Please return every line of the material verbatim and skip any images.
+ + +
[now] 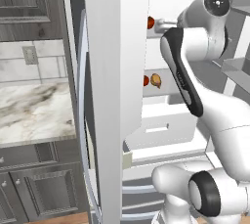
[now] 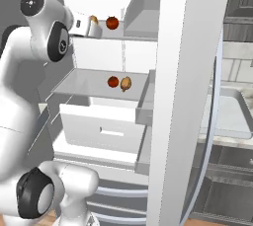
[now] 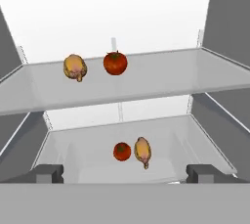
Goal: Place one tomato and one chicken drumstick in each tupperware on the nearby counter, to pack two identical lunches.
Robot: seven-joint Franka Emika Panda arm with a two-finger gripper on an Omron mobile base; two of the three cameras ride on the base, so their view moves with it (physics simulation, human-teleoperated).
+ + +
TASK OUTPUT
[now] 
[now] 
[now] 
Goal: Place one tomato and one chicken drumstick in each tupperware on the nearby counter, to pack two identical lunches.
Robot: seven-joint Franka Emika Panda arm with a two-finger gripper on an Omron mobile base; two of the three cameras ride on the base, so their view moves with it (physics simulation, human-teleoperated).

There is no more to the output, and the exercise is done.